Reproduce each line of the entries that carries "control".

:: AVAILABLE DATA

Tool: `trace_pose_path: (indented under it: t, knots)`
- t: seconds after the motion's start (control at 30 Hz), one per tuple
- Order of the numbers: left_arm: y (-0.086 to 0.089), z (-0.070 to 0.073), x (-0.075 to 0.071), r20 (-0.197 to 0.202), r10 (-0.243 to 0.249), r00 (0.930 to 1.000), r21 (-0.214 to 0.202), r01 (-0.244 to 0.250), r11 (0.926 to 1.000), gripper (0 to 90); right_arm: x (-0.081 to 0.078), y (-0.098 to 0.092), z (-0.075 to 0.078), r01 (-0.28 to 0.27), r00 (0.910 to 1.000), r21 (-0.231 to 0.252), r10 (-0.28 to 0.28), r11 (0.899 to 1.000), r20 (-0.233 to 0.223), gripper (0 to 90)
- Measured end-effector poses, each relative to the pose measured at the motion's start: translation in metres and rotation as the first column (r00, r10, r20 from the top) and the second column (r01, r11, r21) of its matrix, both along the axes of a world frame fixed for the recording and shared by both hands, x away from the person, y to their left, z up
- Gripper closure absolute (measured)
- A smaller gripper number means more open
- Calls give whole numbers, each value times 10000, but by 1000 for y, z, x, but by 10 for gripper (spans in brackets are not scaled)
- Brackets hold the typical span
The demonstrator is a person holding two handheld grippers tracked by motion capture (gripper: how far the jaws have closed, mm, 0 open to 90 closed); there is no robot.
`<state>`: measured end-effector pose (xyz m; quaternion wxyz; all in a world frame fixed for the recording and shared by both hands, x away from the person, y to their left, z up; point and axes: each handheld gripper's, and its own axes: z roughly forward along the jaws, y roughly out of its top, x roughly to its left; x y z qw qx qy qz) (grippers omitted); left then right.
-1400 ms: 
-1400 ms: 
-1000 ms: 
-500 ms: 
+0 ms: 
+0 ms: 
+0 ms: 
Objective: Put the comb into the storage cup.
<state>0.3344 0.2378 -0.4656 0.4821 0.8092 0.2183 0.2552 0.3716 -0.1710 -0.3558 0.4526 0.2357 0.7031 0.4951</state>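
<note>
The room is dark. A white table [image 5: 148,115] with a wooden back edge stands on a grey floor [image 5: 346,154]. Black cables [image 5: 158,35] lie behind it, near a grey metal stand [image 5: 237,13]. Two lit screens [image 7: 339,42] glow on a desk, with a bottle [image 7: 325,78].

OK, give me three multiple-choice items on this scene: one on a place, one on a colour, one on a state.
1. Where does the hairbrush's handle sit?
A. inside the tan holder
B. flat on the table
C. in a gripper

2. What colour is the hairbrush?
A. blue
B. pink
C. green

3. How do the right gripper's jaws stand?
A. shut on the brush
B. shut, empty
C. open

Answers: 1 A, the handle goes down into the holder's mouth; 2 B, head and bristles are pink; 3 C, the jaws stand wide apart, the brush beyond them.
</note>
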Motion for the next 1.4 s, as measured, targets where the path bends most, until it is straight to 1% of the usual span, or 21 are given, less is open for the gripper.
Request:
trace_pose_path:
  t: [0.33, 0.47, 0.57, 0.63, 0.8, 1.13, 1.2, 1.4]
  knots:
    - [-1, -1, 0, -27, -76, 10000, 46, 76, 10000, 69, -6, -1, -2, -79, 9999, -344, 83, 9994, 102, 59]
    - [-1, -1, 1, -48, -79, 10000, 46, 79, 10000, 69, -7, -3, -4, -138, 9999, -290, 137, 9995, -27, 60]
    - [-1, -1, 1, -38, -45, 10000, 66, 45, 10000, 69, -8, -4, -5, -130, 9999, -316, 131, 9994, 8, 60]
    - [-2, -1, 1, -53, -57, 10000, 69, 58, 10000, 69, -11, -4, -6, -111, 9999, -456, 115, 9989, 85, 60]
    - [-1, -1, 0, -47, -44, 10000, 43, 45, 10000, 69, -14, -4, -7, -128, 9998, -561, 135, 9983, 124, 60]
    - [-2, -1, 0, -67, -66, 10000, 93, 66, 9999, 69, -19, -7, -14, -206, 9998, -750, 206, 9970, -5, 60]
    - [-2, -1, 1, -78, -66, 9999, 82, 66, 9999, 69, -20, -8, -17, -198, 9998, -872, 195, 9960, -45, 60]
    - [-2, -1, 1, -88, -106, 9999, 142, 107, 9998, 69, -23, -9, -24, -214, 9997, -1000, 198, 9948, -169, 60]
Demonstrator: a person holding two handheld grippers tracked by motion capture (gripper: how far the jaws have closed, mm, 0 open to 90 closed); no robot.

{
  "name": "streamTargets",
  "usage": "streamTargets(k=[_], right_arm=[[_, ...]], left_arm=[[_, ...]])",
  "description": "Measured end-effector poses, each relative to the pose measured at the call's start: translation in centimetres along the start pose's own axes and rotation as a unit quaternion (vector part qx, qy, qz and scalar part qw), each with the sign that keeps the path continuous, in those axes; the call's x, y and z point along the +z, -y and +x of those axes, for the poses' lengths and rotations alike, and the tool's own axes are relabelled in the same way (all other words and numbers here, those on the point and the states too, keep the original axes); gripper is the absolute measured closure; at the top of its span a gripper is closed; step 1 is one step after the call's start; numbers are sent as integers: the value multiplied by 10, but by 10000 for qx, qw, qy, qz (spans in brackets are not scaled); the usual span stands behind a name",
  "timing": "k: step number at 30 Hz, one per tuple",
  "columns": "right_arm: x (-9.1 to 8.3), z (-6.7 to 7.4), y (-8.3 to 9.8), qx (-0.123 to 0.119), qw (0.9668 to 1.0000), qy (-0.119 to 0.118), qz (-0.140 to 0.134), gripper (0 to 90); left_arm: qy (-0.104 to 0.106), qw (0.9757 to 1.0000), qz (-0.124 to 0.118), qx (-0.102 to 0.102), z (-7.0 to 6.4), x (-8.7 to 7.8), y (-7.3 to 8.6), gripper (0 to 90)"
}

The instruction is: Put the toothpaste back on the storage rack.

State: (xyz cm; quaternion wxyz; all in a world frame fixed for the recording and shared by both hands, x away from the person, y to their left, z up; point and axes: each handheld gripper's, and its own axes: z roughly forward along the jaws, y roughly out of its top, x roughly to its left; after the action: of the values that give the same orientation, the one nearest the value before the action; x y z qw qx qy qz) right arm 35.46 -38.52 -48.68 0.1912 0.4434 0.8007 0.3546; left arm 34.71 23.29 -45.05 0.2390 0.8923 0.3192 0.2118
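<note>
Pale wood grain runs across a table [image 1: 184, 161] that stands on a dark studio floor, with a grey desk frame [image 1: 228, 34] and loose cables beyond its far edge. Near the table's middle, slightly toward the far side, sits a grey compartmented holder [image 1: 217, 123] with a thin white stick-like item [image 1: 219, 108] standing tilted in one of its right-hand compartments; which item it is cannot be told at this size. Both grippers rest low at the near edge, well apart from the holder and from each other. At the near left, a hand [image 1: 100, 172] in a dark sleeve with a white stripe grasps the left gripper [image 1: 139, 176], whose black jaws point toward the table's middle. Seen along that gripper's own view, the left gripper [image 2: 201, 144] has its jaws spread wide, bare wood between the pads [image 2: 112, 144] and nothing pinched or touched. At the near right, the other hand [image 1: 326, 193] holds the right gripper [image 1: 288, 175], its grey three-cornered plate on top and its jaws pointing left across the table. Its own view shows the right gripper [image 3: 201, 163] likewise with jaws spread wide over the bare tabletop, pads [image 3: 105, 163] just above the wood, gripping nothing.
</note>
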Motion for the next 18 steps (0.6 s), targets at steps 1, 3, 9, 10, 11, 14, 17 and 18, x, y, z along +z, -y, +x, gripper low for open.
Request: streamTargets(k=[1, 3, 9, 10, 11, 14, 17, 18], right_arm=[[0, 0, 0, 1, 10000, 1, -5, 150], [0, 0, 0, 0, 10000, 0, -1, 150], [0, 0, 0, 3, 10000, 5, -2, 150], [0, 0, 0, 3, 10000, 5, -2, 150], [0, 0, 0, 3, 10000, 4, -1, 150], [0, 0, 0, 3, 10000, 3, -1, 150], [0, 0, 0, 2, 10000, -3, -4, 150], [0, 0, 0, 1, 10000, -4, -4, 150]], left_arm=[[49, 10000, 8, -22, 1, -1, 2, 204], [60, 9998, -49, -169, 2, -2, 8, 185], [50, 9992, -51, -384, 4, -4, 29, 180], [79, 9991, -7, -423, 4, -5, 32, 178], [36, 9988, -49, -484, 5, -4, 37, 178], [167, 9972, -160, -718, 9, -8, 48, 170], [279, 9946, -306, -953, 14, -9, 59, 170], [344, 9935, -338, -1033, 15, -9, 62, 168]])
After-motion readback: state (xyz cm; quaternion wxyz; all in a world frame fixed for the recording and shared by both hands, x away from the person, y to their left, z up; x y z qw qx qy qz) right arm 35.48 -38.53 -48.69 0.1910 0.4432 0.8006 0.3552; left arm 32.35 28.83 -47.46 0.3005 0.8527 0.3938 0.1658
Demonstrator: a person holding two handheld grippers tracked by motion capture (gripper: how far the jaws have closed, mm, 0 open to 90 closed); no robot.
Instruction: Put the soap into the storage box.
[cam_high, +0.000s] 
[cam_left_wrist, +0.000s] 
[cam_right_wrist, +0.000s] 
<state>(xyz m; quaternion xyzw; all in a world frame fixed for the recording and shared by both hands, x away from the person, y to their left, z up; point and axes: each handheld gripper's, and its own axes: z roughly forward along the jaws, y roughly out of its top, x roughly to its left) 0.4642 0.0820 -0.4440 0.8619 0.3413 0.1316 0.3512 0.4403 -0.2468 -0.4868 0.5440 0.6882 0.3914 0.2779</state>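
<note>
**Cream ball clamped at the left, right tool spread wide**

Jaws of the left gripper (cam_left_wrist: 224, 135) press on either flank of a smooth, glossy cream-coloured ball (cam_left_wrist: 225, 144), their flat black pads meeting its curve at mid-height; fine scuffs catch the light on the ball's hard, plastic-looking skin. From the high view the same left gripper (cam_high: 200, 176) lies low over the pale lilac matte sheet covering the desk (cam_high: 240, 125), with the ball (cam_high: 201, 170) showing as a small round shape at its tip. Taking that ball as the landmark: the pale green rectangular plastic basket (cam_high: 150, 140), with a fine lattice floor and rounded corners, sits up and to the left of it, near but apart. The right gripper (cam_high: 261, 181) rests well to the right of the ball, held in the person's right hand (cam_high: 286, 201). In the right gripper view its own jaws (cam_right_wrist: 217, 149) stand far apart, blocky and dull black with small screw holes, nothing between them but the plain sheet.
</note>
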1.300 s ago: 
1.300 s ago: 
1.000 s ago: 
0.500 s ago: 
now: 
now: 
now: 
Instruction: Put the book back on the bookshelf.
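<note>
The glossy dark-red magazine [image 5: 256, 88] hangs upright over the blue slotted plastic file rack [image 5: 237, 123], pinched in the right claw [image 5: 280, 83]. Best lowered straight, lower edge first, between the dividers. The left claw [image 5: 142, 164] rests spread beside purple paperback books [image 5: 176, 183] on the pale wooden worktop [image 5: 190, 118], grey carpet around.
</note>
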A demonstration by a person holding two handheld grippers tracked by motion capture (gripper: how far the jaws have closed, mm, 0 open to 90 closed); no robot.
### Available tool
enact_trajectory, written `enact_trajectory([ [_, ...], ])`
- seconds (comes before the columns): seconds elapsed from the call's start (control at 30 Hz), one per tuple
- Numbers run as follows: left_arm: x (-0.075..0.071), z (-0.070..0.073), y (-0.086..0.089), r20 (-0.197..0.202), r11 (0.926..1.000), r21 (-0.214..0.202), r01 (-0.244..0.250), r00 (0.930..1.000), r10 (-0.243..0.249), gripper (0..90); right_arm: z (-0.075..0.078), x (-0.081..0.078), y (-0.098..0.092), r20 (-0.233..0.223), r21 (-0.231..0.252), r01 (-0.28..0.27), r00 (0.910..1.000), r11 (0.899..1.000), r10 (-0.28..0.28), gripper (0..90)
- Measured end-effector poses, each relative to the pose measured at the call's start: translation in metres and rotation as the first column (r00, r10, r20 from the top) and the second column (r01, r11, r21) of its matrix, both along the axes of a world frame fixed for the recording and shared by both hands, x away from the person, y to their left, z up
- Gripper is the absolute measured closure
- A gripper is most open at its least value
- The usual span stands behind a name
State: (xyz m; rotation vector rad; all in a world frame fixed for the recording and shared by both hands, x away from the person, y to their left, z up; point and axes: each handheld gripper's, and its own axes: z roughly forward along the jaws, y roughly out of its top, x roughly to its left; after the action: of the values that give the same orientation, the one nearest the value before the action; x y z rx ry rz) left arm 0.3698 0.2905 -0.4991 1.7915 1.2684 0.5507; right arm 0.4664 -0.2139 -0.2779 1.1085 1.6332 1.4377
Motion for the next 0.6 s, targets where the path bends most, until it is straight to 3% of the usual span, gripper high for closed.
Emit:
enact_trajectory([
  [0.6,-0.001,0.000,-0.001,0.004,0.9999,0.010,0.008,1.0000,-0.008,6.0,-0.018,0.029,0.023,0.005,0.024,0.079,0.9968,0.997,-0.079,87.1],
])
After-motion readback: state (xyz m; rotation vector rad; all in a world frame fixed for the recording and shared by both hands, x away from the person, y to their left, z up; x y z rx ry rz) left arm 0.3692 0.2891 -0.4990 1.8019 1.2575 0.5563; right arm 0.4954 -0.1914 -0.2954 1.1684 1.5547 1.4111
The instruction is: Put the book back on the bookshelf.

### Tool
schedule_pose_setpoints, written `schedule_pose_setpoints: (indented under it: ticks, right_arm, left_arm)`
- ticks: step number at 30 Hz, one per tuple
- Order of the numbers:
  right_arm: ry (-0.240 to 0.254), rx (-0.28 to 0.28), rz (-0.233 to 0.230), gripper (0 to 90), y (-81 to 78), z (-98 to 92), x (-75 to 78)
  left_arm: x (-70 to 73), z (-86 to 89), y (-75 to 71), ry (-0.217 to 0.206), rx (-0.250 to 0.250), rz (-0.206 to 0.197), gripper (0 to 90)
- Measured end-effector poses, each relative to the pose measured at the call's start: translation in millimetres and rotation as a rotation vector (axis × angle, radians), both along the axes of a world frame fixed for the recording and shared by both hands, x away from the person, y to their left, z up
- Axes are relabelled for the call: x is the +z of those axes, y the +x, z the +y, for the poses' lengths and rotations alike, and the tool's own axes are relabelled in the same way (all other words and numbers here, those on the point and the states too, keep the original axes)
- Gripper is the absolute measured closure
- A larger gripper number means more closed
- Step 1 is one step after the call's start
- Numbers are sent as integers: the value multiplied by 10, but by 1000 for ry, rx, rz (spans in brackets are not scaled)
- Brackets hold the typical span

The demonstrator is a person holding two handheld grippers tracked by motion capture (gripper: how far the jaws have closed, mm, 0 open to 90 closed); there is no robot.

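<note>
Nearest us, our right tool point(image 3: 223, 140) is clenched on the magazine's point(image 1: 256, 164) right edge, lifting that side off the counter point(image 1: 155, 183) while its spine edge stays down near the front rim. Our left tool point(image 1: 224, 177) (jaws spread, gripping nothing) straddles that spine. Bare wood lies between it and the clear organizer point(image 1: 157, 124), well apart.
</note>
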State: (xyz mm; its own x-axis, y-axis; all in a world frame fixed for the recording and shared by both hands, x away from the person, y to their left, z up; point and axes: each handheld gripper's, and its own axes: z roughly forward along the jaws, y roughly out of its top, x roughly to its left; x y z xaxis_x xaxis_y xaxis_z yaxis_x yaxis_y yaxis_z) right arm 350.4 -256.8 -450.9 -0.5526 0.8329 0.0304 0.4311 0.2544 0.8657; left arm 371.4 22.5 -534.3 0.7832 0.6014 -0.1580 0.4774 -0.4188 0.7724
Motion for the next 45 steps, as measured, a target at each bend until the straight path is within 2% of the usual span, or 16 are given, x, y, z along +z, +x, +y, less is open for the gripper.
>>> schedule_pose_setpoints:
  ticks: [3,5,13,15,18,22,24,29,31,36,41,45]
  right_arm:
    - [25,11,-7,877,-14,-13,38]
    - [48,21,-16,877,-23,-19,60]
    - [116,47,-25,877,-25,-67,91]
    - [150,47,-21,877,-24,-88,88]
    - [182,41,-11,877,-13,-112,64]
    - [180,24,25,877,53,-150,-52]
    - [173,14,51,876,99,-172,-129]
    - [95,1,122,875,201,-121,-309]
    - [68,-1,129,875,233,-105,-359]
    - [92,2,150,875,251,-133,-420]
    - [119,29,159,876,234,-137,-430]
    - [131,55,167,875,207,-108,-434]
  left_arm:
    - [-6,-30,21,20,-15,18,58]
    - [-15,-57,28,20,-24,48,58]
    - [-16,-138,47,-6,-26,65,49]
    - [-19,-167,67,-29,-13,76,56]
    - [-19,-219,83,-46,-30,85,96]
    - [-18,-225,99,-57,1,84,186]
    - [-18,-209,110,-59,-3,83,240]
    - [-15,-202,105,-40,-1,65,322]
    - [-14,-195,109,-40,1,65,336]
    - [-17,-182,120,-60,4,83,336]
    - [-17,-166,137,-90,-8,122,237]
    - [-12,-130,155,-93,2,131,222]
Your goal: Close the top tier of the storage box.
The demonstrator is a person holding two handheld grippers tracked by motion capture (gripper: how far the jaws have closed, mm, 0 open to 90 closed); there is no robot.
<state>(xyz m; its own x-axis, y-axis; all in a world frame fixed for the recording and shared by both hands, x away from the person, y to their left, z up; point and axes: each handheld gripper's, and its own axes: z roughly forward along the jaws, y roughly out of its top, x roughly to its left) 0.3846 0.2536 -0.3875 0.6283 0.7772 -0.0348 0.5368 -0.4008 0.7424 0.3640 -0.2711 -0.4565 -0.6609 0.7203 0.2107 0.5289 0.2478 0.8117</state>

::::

ANSWER TO THIS TASK:
- t: seconds after the motion's start (control at 30 Hz), one per tuple
- seconds (comes before the columns): seconds elapsed from the call's start (control at 30 Hz), one per tuple

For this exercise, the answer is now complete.